Annually, about hundreds of millions of patients suffer from healthcare-associated infections worldwide [1]. The constant and unchecked antibiotic use in the latter half of the twentieth century has led to the emergence of antibiotic resistant strains. These strains may pose no threat to healthy individuals but in immune-deficient patients, it can cause life threatening infections. Doctors, nurses and hospital staff constantly worry about exposure to antibiotic resistant strains and with due cause. Hospitals are known to harbor several antibiotic resistant strains including Staphylococcus aureus and Klebsiella. The high rate of use of antibiotics in the hospital, equips hospital strains with multi drug resistance. These organisms which can get picked up by Health Personnel (HP) can easily get transferred from one patient to the next, spreading infection. Many nosocomial pathogens can survive up to several months on inanimate surfaces and can thereby be a continuous source of transmission if a regular disinfection is not done [2]. Bacterial transfer occurs within seconds of contact with contaminated surfaces [3]. Higher contamination levels of HP hands were found to be after direct patient contact, respiratory care, handling body fluids and when the appropriate sequence of patient care was not followed. Bacterial contamination increased linearly with time on ungloved hands during patient care and also, simple hand washing without specific measures of hand antisepsis was associated with higher colony counts [4]. Thus, the first part of this project is designed to study the normal microbiome of a HP at a random time of a normal working day and assess their antimicrobial susceptibility. It was done by hand printing HP hands on Blood and MacConkey agar.
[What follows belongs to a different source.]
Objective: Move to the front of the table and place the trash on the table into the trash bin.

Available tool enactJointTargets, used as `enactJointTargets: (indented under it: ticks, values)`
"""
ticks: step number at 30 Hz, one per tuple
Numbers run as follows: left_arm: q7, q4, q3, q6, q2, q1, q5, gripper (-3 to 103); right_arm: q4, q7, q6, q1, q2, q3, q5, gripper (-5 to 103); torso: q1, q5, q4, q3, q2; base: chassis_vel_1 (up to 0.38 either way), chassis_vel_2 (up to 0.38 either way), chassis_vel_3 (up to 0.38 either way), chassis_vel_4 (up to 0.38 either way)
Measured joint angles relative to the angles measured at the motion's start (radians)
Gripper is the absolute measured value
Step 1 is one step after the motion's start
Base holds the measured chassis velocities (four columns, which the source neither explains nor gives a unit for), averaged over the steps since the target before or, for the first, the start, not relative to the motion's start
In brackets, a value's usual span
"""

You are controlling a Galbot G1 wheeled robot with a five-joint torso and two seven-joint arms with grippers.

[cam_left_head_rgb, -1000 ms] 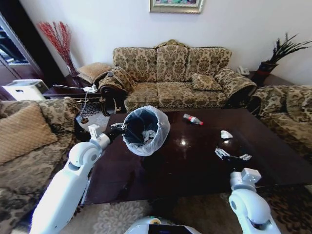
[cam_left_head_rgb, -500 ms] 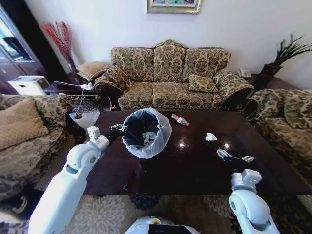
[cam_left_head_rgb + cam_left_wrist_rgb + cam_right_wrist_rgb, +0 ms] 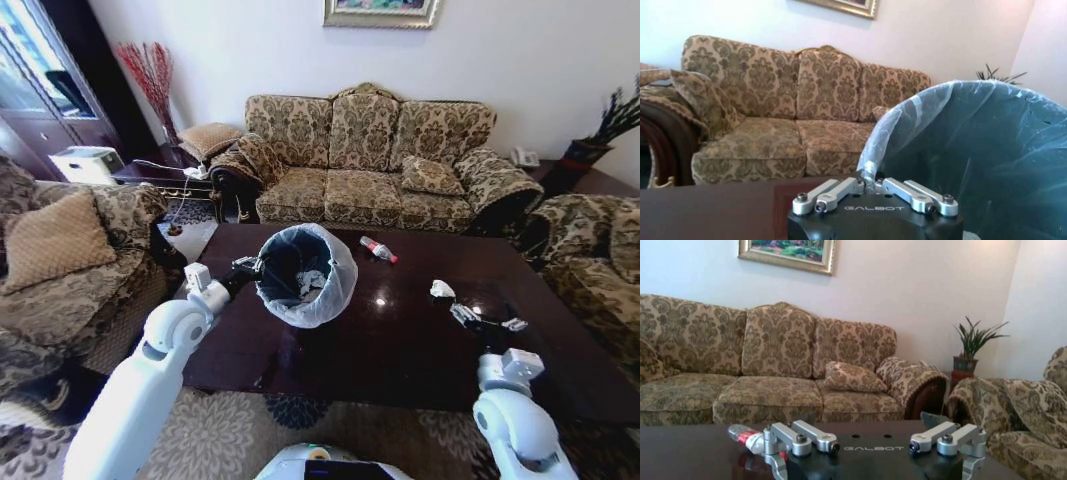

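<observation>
The left tool [image 3: 246,266] is clamped on the near-left rim of the trash bin [image 3: 305,275], pinching the folded bluish bag with it, and holds the bin tipped with its mouth towards the robot, over the left half of the surface [image 3: 400,350]. A few white scraps already lie inside the bin. The right tool [image 3: 487,320] hangs over the right side of the dark top with its fingers spread apart and nothing between them.

Still lying out are a clear plastic bottle with a red label [image 3: 378,249], far and about the middle of the top, just right of the bin, and a crumpled white paper wad [image 3: 441,290], just beyond the right tool.

To my eye the paper wad is the handiest pick. It calls for a descent from above, closing gently so the wad does not skid on the glossy top. Keeping the bin's mouth steady and facing right should shorten the carry. The grip on the thin liner looks slight, so any jolt might let the bin slip.
</observation>
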Motion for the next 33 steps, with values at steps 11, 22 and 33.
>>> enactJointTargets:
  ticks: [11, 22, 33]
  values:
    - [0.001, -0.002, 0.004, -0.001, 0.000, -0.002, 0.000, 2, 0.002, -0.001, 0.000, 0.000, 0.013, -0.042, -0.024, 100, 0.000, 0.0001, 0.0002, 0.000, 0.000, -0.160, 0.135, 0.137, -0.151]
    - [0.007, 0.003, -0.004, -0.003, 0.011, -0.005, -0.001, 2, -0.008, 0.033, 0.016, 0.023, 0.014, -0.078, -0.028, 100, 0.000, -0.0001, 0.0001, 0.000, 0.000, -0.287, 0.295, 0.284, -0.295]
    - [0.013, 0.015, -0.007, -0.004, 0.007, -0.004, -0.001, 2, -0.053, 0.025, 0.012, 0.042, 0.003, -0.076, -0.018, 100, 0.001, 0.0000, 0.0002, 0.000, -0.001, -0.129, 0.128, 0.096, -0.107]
Cell phones have become a necessary feature of clinical practice in a country like India where patient records are still handwritten and there is not much use of technology to store and retrieve patient information. Cell phones provide doctors and staff with laboratory and imaging results, and patient data, and is therefore being used by doctors during rounds, in order to teach students. Health personnel access pharmaceutical knowledge and literature through their cell phones, which helps with easier learning [5]. The warm environment of the cell phone serves as a good habitat for bacteria. Thus, these cell phones act as vehicles for the transmission of nosocomial infection. The human skin which comes in contact with the phone may become readily colonized by certain microbial species. Therefore, to study the contamination of HP hands by phones, the subjects were asked to use sanitizer on their hands and then handle their cell phones. A second hand print was then taken on Blood and MacConkey Agar.

Many studies have been conducted to assess the contamination of HP phones by these organisms and it has been found that cell phones may harbour Staphylococcus aureus, Klebsiella pneumoniae and Enterococcus [6]. This prompted us to investigate the possibility of contamination of HP hands by these organisms upon handling their cell phones and study the microbiome of HP hands for different types of bacteria.

Here, direct handprints were collected on agar plates. This method had the advantage of picking up bacteria from all over the hand rather than just from one area and was able to compare different areas of the hand to see where contamination was maximum.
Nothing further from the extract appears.